Now is a good time to review your previous year’s blogging results and see what you can learn. I just went through this exercise today and thought I’d share what I learned. Hopefully, it will encourage you to do a similar assessment.
Here are my top 10 posts for the year, along with the number of page views they generated:
- How to Setup Google Calendar on Your iPhone (206,004)
- 12 Ways to Get More Twitter Followers (139,014)
- How to Organize Evernote for Maximum Efficiency (136,014)
- Creating Your Personal Life Plan (118,060)
- Fix for Wireless Connection Problems on MacBooks, MacBook Pros, and MacBook Airs (101,581)
- The Beginner’s Guide to Twitter (98,680)
- Why You Need a Platform to Succeed (89,913)
- 5 Reasons Why You Should Take a Nap Every Day (79,113)
- How to Speed Up Your iPhone If It Starts Slowing Down (61,430)
- How to Launch a Self-Hosted WordPress Blog in 20 Minutes or Less Screencast
Essentially, these statistics represent how well readers responded to my content. Each page view is a “vote.” If I am paying attention, I can learn what worked and want didn’t. This can tell me how I need to shift my emphasis for this next year.
For example, as I reviewed this list (along with my top 100), I came to three conclusions:
- Practical technology posts are very popular with my audience. Productivity is also my most popular category. I plan to do more of these posts in 2013.
- Platform-related posts—particularly regarding social media—are also popular. I am launching an entire new website about this in 2013. I can’t wait to tell you about it.
- My Evernote posts are still a major overall traffic-driver. Six of my top 30 posts overall were related to this. I plan to update these in 2013, since my use of Evernote has evolved considerably since I wrote the original twelve posts.

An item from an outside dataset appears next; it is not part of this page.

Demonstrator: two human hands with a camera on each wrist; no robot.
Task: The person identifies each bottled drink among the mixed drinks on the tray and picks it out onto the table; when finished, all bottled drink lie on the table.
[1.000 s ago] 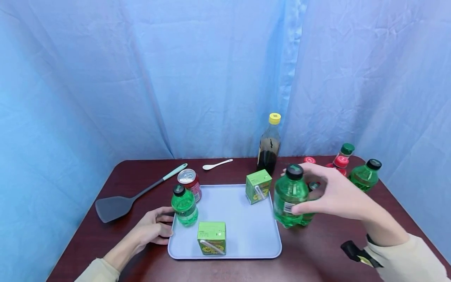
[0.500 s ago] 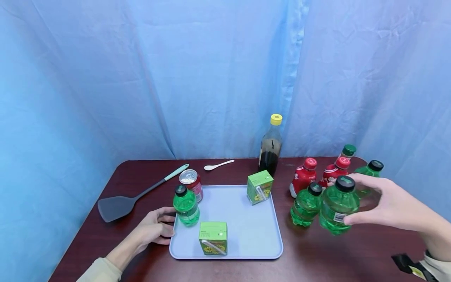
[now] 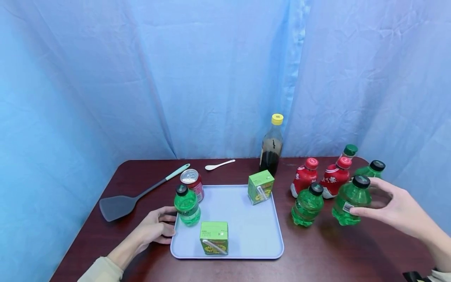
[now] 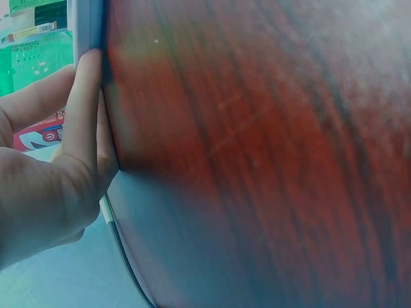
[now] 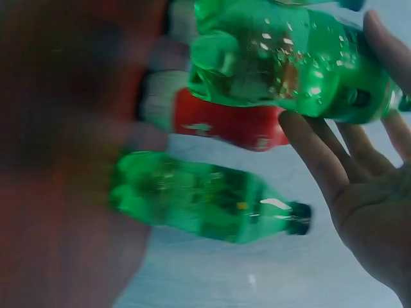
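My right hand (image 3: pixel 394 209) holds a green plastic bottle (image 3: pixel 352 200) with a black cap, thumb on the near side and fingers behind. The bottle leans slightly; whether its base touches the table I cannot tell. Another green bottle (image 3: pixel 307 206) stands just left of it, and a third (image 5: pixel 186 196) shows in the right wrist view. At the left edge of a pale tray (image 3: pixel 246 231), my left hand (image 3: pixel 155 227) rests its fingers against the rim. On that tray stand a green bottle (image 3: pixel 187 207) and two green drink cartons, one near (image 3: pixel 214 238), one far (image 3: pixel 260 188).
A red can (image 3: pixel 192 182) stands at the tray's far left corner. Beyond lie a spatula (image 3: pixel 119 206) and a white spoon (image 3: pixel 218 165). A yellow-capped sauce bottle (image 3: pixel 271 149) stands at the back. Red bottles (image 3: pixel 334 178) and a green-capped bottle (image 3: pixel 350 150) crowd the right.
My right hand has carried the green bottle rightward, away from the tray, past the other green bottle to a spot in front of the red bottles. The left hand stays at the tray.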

While none of my leadership, personal development, or publishing posts showed up in the top 10, they still performed well overall. I will continue to write about these topics.
You can go through this same exercise on your own blog. You can get the stats in one of two ways:
- Google Analytics:
- Log into your Google Analytics account.
- Select the appropriate website (if you have more than one).
- Select Content | Site Content | All Pages.
- Set the “Primary Dimension” to Page Title.
- WordPress (self-hosted):
- Make sure you have JetPack installed. (It’s free.)
- Log into your WordPress Administration page.
- Under the Dashboard, select “Site Stats.”
- Now select “Top Posts & Pages.”
- Select Summarize “Year.” (Be patient, this can take a while to tabulate, depending on the number of posts you have on your blog.)
By the way, WordPress.com just compiled an “Annual Report” for me that summarizes all my stats for the year. They sent one to my wife, Gail, too, so I am assuming they sent these to everyone who has JetPack installed. I made the report public, so you can have a look.
It’s instructive to look at the top 10, you might also consider the top 100. This will help ensure you don’t draw the wrong conclusions based on a limited data set. With the data in hand, ask yourself, “What worked?” and “What didn’t?” Most importantly, what are you going to do differently next year?